GENEVA (Reuters) - The U.N. Security Council must intervene in Burundi to prevent mass atrocities and the risk of a regional conflict, seven independent U.N. human rights investigators said on Thursday.
Looming presidential elections, at the heart of a political crisis in the east African country, were likely to trigger major instability and clashes which could spread across its borders, the experts said in a statement.
Opposition politicians have accused Burundi’s President Pierre Nkurunziza of violating the constitution by running for a third term and are boycotting the vote due on July 21.
Dozens of people have already died in protests in the world’s third poorest country which emerged from civil war in 2005. Hundreds of thousands have fled to other states with a history of ethnic conflict including neighbouring Rwanda.
“The international community must not simply stand by and wait for mass atrocities to unfold, thereby risking a major conflict of regional proportions before it finally decides to act,” they said.
The Security Council must “take immediate action to prevent Burundi from sliding back into conflict,” they added, without going into detail on what action they wanted it to take.
Nkurunziza and his ruling party cite a constitutional court ruling allowing him to stand again.

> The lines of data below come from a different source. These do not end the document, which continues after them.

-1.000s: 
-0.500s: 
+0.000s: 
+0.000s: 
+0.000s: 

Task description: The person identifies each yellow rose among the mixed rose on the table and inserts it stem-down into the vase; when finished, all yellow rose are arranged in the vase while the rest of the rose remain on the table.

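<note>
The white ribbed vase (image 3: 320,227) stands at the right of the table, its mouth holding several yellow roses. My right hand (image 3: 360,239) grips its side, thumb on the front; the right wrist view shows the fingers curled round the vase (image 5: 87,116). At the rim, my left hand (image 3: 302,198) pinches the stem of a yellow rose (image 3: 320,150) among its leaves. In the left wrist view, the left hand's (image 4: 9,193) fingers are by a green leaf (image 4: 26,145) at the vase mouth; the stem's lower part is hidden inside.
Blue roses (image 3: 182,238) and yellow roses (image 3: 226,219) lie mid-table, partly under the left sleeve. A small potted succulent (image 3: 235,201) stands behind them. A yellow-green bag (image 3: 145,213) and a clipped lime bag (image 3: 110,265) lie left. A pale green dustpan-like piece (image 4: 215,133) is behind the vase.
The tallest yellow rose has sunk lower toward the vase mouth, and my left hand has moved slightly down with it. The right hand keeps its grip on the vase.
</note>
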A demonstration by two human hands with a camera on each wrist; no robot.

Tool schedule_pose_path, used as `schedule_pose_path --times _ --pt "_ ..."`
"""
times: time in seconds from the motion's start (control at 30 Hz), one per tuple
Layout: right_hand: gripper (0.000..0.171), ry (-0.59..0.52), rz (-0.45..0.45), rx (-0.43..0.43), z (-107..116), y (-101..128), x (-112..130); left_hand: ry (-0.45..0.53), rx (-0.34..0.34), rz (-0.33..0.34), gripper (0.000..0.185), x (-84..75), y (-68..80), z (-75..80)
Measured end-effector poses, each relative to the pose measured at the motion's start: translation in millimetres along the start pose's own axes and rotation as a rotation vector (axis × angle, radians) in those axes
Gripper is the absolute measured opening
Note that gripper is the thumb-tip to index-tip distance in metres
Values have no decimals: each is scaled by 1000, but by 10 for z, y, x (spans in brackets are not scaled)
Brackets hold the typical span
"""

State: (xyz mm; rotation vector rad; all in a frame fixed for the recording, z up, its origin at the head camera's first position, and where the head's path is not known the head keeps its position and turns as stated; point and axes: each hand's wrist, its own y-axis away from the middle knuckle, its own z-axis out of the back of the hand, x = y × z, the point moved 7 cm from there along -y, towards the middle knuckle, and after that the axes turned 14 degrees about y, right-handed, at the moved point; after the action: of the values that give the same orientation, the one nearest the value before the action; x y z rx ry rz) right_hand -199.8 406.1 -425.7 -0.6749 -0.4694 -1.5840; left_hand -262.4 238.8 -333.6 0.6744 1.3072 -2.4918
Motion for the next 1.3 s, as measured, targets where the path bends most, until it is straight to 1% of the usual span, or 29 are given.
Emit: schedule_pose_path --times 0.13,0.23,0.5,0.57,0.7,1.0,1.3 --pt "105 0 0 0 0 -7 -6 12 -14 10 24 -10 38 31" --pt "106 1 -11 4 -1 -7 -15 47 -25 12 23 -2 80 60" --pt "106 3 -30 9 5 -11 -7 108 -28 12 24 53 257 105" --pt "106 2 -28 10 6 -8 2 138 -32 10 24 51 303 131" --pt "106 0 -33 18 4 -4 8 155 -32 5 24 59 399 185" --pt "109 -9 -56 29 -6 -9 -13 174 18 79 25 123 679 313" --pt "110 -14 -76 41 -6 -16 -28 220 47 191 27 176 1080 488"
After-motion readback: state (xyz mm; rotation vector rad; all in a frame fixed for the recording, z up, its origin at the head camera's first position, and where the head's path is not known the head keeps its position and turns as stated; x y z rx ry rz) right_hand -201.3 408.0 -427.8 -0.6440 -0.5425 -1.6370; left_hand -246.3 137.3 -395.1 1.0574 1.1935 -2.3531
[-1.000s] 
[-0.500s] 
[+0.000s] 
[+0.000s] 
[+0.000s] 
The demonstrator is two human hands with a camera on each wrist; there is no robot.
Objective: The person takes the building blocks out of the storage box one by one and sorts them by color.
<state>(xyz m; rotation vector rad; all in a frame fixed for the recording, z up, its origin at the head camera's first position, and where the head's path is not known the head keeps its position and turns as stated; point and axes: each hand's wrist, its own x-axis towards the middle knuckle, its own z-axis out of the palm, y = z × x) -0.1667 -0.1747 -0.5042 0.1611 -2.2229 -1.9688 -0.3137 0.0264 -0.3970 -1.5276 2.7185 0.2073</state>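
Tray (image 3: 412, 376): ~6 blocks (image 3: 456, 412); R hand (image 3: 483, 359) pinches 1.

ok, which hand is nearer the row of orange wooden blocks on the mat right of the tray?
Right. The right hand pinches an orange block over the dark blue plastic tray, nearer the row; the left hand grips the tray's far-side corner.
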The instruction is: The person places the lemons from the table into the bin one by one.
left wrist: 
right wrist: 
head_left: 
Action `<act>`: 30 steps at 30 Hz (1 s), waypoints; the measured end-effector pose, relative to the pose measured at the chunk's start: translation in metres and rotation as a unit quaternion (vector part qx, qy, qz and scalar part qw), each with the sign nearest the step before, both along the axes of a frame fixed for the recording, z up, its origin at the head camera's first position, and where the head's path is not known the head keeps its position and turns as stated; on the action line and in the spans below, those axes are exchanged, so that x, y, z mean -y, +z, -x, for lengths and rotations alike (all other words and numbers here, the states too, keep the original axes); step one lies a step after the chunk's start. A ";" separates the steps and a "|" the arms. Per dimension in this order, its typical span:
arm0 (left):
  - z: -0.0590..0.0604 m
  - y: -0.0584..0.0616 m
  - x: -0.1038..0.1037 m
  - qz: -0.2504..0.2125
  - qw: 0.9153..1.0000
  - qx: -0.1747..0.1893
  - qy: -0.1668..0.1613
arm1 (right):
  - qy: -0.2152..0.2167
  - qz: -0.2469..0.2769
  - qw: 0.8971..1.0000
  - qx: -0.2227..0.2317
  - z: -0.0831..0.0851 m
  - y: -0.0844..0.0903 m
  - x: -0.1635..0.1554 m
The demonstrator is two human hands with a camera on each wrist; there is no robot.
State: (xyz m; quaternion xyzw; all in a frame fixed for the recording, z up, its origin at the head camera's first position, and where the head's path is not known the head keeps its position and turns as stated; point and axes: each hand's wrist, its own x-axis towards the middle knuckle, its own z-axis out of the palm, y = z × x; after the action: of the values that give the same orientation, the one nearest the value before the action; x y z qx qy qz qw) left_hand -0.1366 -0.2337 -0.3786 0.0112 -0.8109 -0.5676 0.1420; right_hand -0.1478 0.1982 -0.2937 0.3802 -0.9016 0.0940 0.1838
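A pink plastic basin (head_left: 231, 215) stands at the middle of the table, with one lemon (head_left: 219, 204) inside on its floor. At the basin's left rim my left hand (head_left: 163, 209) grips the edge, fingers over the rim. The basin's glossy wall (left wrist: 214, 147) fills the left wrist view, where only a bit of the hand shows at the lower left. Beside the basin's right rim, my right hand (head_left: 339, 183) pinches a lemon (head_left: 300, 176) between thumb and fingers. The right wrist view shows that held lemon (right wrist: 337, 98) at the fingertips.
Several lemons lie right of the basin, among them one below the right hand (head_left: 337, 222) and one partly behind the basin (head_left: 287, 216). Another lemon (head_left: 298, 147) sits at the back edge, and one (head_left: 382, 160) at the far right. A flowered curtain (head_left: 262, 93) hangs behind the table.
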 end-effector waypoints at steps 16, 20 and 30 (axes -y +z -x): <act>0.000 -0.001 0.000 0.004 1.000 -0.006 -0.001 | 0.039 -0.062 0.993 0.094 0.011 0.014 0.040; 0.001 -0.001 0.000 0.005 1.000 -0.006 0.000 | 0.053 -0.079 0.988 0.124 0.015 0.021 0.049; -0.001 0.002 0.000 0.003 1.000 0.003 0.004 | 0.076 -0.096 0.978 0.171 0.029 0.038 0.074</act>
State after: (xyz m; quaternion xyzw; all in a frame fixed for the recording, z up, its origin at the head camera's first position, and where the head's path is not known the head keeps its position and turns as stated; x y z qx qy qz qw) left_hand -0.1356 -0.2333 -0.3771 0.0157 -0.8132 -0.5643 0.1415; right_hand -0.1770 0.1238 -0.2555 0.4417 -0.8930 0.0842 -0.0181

The government did not immediately respond to the statement but has said the vote will be fair and dismissed rights groups’ accusations it is arming the Imbonerakure youth militia to crack down on dissent.
The president has resisted calls from Washington and other major donors not to stand and regional powers have asked Uganda’s President Yoweri Museveni to mediate.
The experts said there had been efforts to coerce the judiciary, some of whom had fled the world’s third poorest country saying their lives were at risk, while armed militias were using violence against civilians.
“This is a crisis that is eminently preventable – everyone can see the risks,” said the seven who each hold a mandate from the U.N. Human Rights Council to investigate different areas of human rights.
“This can escalate into major conflict through the use of outright repression against, and intimidation of, the population at large, the instrumentalisation of the police, the closure of independent media, as well as the detention of the opposition and other civic leaders,” they added.